Run a protein gel to confirm the MBP-intein eluted off of the column, and in which fractions, and to check its purity.


  1. Make the resolving gel:
    • 3.3mL H2O
    • 4.0mL 30% acrylamide mix
    • 2.5mL 1.5M Tris (pH 8.8)
    • 0.1mL 10% SDS
    • 0.1mL 10% ammonium persulfate (add this right before pouring the gel)
    • 0.004mL TEMED (add this right before pouring the gel)
  2. Pour the gel between the short plate and spacer plate (after they have been secured in the casting frame on the casting stand). Squirt a layer of methanol on top of the resolving gel for a straight, level layer of gel.
  3. Remove the methanol with chromatography paper.

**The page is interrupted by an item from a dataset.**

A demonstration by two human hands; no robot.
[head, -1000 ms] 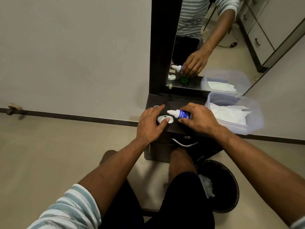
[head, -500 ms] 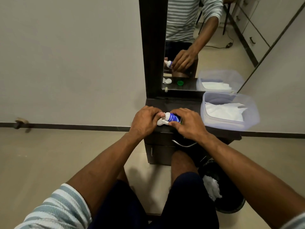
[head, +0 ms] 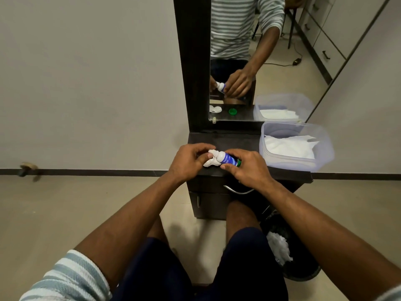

  4. Make the stacking gel:
    • 3.4mL H2O
    • 0.83mL 30% acrylamide mix
    • 0.63mL 1.0M Tris (pH 6.8)
    • 0.05mL 10% SDS
    • 0.05mL 10% ammonium persulfate
    • 0.005mL TEMED
  5. Pour this layer of gel on top of the resolving layer between the two glass plates. Put in a 15-well comb. Wait until it is polymerized.


The gel never polymerized. I will have to make another gel later on.